**Information supplied**:

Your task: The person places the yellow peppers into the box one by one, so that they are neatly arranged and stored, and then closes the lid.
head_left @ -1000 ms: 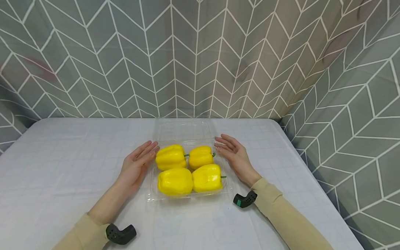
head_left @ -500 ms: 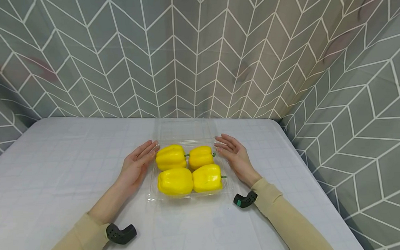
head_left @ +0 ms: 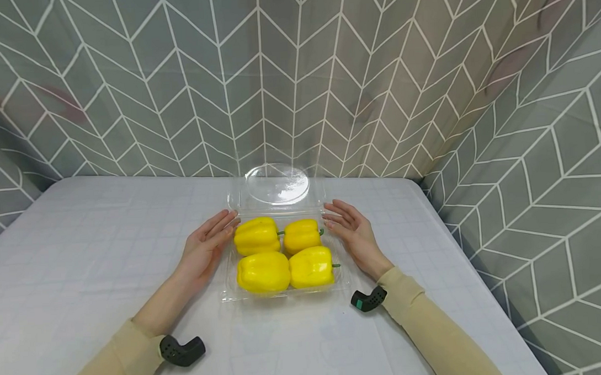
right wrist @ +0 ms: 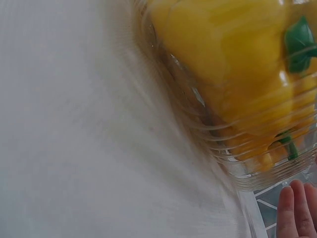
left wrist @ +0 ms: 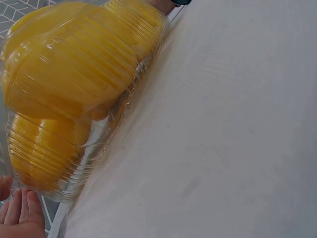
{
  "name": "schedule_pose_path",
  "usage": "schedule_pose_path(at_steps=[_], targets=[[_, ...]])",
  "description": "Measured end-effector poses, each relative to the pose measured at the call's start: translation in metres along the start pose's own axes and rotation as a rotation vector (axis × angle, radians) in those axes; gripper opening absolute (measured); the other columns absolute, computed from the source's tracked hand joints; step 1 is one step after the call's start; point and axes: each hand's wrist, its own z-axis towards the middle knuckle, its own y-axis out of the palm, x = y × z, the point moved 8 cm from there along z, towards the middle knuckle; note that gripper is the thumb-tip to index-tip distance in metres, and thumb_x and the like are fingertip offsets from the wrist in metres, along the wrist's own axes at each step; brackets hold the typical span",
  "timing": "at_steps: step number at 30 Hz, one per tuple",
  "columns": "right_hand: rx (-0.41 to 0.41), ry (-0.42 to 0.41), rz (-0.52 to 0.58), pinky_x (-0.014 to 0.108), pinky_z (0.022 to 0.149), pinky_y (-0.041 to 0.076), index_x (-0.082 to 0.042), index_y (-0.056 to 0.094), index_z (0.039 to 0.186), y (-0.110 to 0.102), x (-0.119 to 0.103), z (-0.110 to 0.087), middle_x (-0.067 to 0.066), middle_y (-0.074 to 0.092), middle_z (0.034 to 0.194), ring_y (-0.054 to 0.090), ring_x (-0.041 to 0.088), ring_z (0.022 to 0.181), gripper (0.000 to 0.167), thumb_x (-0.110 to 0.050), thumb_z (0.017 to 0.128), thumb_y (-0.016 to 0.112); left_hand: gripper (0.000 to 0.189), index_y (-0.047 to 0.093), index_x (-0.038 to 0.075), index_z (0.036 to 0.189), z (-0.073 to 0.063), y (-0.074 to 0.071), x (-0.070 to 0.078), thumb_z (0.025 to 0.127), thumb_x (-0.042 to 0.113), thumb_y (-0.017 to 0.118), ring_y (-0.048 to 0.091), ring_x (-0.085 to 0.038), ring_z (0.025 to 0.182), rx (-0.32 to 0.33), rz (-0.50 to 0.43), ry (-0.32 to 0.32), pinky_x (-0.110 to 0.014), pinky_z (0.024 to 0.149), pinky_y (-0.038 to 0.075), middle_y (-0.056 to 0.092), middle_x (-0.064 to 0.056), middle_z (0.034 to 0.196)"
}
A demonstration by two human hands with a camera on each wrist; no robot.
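Several yellow bell peppers with green stems lie in a clear plastic clamshell container. Its hinged lid stands tilted up at the far side, catching a bright reflection. My left hand is at the container's far left corner, fingers extended. On the opposite side, my right hand has its fingers stretched to the far right corner. The left wrist view shows fingertips by the ribbed wall; in the right wrist view fingertips appear beyond the far end. Whether they touch the lid cannot be made out.
The table is covered by a white cloth. Grey curtains with white chevron lines hang behind and to the right. Black devices are worn at both wrists, below beige sleeves.
The container's lid has tilted up from lying back, and a bright reflection now shows on it. Both hands have stayed almost in place; the peppers have not moved.
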Motion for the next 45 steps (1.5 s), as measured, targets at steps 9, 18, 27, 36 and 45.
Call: schedule_pose_path(at_steps=[9, 18, 27, 36, 45], targets=[[-0.012, -0.026, 0.024, 0.026, 0.103, 0.05, -0.001, 0.032, 0.152, 0.001, -0.0034, -0.0004, 0.015, 0.046, 0.151, 0.053, 0.028, 0.132, 0.061, 0.003, 0.098, 0.059, 0.069, 0.023, 0.006, 0.158, 0.0005, 0.0004, 0.0008, 0.101, 0.013, 0.061, 0.059, -0.002, 0.122, 0.005, 0.009, 0.003, -0.016, 0.104, 0.044, 0.037, -0.009, 0.16], [-0.008, -0.031, -0.008, 0.026, 0.103, 0.05, -0.005, 0.034, 0.153, 0.0001, -0.0032, -0.0003, 0.015, 0.046, 0.149, 0.055, 0.025, 0.129, 0.061, 0.003, 0.097, 0.06, 0.066, 0.024, 0.005, 0.158, -0.0002, 0.0014, 0.0018, 0.102, 0.011, 0.058, 0.059, -0.002, 0.122, 0.0, -0.001, 0.01, -0.016, 0.104, 0.045, 0.036, -0.01, 0.16], [-0.009, -0.041, -0.027, 0.026, 0.102, 0.051, -0.004, 0.037, 0.152, -0.0002, -0.0045, -0.0006, 0.017, 0.047, 0.146, 0.056, 0.021, 0.126, 0.06, 0.003, 0.097, 0.061, 0.066, 0.022, 0.004, 0.158, -0.0002, 0.0017, 0.0021, 0.102, 0.01, 0.057, 0.058, -0.004, 0.125, -0.015, 0.01, 0.028, -0.016, 0.104, 0.044, 0.035, -0.012, 0.161], [-0.003, -0.045, -0.041, 0.024, 0.101, 0.051, 0.0, 0.037, 0.15, -0.0011, -0.0038, -0.0003, 0.018, 0.049, 0.145, 0.057, 0.021, 0.126, 0.058, 0.001, 0.097, 0.061, 0.065, 0.022, 0.005, 0.159, -0.0014, 0.002, 0.0029, 0.103, 0.009, 0.056, 0.058, -0.004, 0.125, -0.038, 0.004, 0.058, -0.017, 0.105, 0.044, 0.037, -0.011, 0.159], [0.008, -0.061, -0.034, 0.026, 0.102, 0.052, -0.001, 0.045, 0.142, -0.0024, -0.0039, -0.0003, 0.019, 0.05, 0.143, 0.058, 0.023, 0.125, 0.049, 0.001, 0.097, 0.061, 0.063, 0.026, 0.004, 0.157, -0.0022, 0.0013, 0.0033, 0.102, 0.009, 0.056, 0.058, -0.004, 0.124, -0.034, 0.032, 0.081, -0.016, 0.105, 0.044, 0.043, -0.008, 0.154]])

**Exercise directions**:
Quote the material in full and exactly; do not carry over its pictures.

**Answer space**:
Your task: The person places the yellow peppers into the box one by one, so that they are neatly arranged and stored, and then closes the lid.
head_left @ -1000 ms: 
head_left @ -500 ms: 
head_left @ +0 ms: 
right wrist @ +0 ms: 
left wrist @ +0 ms: 
{
  "name": "schedule_pose_path",
  "usage": "schedule_pose_path(at_steps=[_], targets=[[_, ...]])",
  "description": "Measured end-effector poses, each relative to the pose measured at the call's start: translation in metres along the start pose's own axes and rotation as a rotation vector (axis × angle, radians) in those axes; gripper opening absolute (measured); the other columns absolute, computed from the source's tracked hand joints; step 1 is one step after the call's start; point and axes: each hand's wrist, its own z-axis towards the middle knuckle, its own y-axis out of the palm, x = y × z, the point moved 8 cm from there along z, towards the middle knuckle; note that gripper is the thumb-tip to index-tip distance in metres, and thumb_x and the like are fingertip offsets from the wrist in metres, along the wrist's own axes at each step; brackets hold the typical span",
  "timing": "at_steps: step number at 30 Hz, one per tuple",
  "columns": "right_hand: rx (-0.41 to 0.41), ry (-0.42 to 0.41), rz (-0.52 to 0.58), pinky_x (-0.014 to 0.108), pinky_z (0.022 to 0.149), pinky_y (-0.041 to 0.076), index_x (-0.082 to 0.042), index_y (-0.056 to 0.094), index_z (0.039 to 0.186), y (-0.110 to 0.102), x (-0.119 to 0.103), z (-0.110 to 0.087), middle_x (-0.067 to 0.066), middle_y (-0.074 to 0.092), middle_z (0.034 to 0.194), ring_y (-0.054 to 0.090), ring_x (-0.041 to 0.088), ring_z (0.022 to 0.181), gripper (0.000 to 0.167), thumb_x (-0.110 to 0.050), thumb_z (0.017 to 0.128), thumb_y (-0.016 to 0.112); left_hand: gripper (0.000 to 0.189), index_y (-0.047 to 0.093), index_x (-0.038 to 0.075), index_z (0.036 to 0.189), z (-0.073 to 0.063), y (-0.074 to 0.071), x (-0.070 to 0.078), thumb_z (0.025 to 0.127), thumb_x (-0.042 to 0.113), thumb_y (-0.017 to 0.118), ring_y (-0.048 to 0.091), ring_x (-0.085 to 0.038), ring_z (0.025 to 0.182), rx (-0.32 to 0.33), rz (-0.50 to 0.43), ry (-0.32 to 0.32), pinky_x (-0.110 to 0.014), pinky_z (0.024 to 0.149), pinky_y (-0.038 to 0.075), middle_y (-0.056 to 0.092), middle_x (-0.064 to 0.056), middle_z (0.034 to 0.196)"
}
A demonstration by two human hands with a camera on each wrist; no robot.
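Several yellow bell peppers with green stems lie in a clear plastic clamshell container. Its hinged lid stands tilted up at the far side, catching a bright reflection. My left hand is at the container's far left corner, fingers extended. On the opposite side, my right hand has its fingers stretched to the far right corner. The left wrist view shows fingertips by the ribbed wall; in the right wrist view fingertips appear beyond the far end. Whether they touch the lid cannot be made out.
The table is covered by a white cloth. Grey curtains with white chevron lines hang behind and to the right. Black devices are worn at both wrists, below beige sleeves.
The container's lid has tilted up from lying back, and a bright reflection now shows on it. Both hands have stayed almost in place; the peppers have not moved.
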Motion for the next 45 steps (1.5 s), as measured, targets at steps 9, 18, 27, 36 and 45.
Call: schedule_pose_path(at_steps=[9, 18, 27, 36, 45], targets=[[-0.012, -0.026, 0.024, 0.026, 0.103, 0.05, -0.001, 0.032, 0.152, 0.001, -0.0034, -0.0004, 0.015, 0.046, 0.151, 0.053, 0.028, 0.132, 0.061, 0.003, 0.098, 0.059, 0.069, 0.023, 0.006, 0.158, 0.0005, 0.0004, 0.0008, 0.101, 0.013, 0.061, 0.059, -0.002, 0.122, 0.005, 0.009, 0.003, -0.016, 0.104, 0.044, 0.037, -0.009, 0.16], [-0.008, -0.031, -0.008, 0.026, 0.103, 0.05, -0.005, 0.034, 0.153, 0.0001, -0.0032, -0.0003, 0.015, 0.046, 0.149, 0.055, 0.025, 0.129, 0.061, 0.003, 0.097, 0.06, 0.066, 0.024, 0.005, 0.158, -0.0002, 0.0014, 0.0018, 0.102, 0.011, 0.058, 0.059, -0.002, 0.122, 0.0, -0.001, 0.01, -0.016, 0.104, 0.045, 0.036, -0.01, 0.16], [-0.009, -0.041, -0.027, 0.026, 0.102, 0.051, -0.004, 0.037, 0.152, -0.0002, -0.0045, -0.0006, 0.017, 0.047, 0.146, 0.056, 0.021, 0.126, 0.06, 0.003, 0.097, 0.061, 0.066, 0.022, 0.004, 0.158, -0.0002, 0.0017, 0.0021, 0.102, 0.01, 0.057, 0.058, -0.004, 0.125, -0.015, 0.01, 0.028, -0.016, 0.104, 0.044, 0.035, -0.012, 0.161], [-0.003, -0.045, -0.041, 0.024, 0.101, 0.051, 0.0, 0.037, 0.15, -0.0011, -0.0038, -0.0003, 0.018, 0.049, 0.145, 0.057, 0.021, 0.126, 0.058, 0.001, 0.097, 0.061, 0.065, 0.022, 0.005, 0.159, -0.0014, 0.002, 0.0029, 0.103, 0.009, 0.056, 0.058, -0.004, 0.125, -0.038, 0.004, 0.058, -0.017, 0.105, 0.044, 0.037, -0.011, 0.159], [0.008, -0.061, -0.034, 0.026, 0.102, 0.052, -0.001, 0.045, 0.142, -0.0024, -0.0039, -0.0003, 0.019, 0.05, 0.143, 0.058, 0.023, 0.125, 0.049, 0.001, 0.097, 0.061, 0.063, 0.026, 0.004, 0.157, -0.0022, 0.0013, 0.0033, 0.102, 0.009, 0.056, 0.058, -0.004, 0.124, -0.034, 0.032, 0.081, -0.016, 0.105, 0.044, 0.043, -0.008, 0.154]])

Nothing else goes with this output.